Advogada responsável pelo impeachment da ex-presidente Dilma Rousseff é cotada para ser vice de Jair Bolsonaro (PSL)

Por Da Redação Atualizado em 23 jul 2018, 20h24 - Publicado em 23 jul 2018, 20h23

A advogada Janaína Paschoal, responsável pelo impeachment da ex-presidente Dilma Rousseff, ganhou os holofotes neste domingo, ao discursar na convenção do PSL que confirmou o deputado federal Jair Bolsonaro (RJ) como candidato do partido à presidência da República. Ela é cotada a vice de Bolsonaro, que na semana passada teve duas recusas — uma de Magno Malta, do PR, e outra do general Augusto Heleno, do PRP.

“Não se ganha eleição com pensamento único. Não se governa uma nação com pensamento único. Os seguidores, muitas vezes, do deputado Jair Bolsonaro têm uma ânsia de ouvir um discurso inteiramente uniformizado. Pessoas só são aceitas quando pensam exatamente as mesmas coisas. Reflitam se não estamos fazendo o PT ao contrário”, questionou Janaína.

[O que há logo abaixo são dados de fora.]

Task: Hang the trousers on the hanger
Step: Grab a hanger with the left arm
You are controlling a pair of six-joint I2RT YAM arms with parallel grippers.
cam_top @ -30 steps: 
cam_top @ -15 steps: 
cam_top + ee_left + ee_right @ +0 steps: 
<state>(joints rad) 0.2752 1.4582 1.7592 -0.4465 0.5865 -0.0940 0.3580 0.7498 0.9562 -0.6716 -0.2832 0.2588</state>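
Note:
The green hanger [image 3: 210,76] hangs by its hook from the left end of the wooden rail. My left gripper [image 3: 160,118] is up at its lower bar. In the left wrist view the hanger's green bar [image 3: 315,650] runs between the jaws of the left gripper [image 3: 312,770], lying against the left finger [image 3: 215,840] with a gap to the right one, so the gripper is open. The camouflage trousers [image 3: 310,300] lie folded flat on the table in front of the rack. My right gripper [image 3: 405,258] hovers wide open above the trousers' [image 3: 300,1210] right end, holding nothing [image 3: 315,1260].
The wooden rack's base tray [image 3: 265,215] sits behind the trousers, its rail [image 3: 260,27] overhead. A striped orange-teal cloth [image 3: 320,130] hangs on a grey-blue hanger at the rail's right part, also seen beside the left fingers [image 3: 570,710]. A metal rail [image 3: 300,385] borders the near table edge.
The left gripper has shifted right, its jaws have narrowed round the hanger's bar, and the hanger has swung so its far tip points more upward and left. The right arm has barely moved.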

Para a colunista Lillian Witte Fibe, “é inegável que foi um balde de água fria dentro dos convencionais, que não gostaram de diversos ângulos dela”, disse em entrevista à repórter Nicole Fusco.

Lillian também comenta como os possíveis vices ganharam visibilidade nesta eleição, ressaltando o caso do empresário Josué Gomes da Silva (PR), filho do ex-vice-presidente José de Alencar, morto em 2011. Para ela, isso se deve à indefinição das eleições deste ano. E critica: “Dá vontade de chorar ao ver que depois de todos esses anos de PT na presidência; depois de 4 anos da Lava Jato, quem esteja sendo o fiel da balança desta eleição seja uma pessoa que atende pelo nome de Valdemar com sobrenome de Costa e Neto no fim [condenado no mensalão, que comanda o PR].”